New issue of Symposium magazine

Symposium magazine (“Where Academia Meets Public Life”) has some fun stuff this month:

Learning to Read All Over Again
Lutz Koepnick
What produces better students – reading in print or reading on-line? The answer is both.

The Elusive Quest for Research Innovation
Claude S. Fischer
Much of what is considered “new research” has actually been around for a while. But that does not mean it lacks value.

Science Journalism and the Art of Expressing Uncertainty
Andrew Gelman
It is all too easy for unsupported claims to get published in scientific publications. How can journalists address this?

A Scientist Goes Rogue
Euny Hong
Can social media and crowdfunding sustain independent researchers?

Still Waiting for Change
Sylvia A. Allegretto
Economists and policymakers alike are ignoring a huge class of workers whose wages have been effectively frozen for decades.

One Professor’s Spirited Enterprise
Bob Benenson
A burgeoning distilling program has successfully combined science and business at Michigan State University.

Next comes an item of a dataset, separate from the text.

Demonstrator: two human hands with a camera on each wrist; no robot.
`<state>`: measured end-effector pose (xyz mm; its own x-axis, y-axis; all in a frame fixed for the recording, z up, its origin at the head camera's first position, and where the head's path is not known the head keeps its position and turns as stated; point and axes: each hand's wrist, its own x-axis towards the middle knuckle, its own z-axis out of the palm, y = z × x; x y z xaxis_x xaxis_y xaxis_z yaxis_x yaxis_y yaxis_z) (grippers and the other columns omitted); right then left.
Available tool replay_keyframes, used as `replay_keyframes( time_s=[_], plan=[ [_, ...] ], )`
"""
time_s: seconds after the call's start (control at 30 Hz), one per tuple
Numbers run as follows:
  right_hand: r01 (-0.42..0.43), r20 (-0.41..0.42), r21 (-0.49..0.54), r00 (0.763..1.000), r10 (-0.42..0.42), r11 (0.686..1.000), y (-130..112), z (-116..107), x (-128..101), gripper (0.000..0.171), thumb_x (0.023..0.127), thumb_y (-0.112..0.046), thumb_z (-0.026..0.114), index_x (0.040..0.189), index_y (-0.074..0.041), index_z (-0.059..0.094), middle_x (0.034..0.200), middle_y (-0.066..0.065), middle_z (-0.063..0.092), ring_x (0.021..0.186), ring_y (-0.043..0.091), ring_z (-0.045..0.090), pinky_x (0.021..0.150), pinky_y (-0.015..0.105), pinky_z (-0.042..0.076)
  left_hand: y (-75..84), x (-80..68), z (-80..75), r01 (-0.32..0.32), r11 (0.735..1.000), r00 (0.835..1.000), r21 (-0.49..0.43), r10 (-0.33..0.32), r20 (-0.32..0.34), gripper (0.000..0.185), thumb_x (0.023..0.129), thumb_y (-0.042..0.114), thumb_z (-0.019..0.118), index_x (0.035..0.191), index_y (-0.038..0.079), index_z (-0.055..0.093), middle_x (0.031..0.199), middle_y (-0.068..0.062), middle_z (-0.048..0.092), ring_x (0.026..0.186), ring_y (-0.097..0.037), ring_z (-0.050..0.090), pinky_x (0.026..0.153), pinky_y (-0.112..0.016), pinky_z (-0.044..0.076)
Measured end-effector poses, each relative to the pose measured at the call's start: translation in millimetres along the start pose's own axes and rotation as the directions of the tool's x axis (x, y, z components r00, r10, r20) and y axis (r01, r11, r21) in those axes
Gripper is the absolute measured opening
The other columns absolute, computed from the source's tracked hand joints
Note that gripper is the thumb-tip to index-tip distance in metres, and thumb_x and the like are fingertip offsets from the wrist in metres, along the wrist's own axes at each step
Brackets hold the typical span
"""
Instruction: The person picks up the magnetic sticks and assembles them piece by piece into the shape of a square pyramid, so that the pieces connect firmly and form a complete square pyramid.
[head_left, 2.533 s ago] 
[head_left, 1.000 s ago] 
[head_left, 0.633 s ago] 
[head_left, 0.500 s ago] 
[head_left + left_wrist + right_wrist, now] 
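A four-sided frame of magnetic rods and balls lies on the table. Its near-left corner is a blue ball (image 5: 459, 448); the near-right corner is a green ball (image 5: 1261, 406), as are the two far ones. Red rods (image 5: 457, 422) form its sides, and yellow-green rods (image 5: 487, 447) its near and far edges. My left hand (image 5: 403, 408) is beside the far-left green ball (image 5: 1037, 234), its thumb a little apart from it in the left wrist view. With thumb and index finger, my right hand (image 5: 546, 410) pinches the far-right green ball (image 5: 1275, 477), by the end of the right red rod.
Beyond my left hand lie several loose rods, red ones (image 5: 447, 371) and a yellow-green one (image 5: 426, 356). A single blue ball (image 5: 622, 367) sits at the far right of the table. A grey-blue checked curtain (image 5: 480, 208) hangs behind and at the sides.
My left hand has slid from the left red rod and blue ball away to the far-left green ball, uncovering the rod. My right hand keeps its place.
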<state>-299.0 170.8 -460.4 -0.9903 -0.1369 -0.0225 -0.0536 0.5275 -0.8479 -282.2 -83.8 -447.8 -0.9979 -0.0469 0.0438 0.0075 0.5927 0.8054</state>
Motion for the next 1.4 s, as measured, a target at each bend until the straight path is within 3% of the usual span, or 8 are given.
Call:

Slow and Fast Learning in the Digital Age
Linda Essig
The proliferation of online learning tools requires us to take a closer look at how we think, teach and learn.

The authors of these articles include a professor of German and film studies, a sociologist, a reporter/novelist, an economist, a food writer, and a professor of arts management. Enjoy.

1 thought on “New issue of Symposium magazine

  1. I loved the “gentleman researcher” thing from “A Scientist Goes Rogue”. I’m guessing 80% of Americans are wealthy enough that they could self fund their own research and still have more free time and better living conditions than almost any of the famous scientists from before 1900. They would have greater control over what they worked on, they’d be able to work on topics of greater significance earlier in their career, and they wouldn’t fill up journals with so much crap. They would also have greater control over their personal life and wouldn’t be tied down to the first place that offered them tenure.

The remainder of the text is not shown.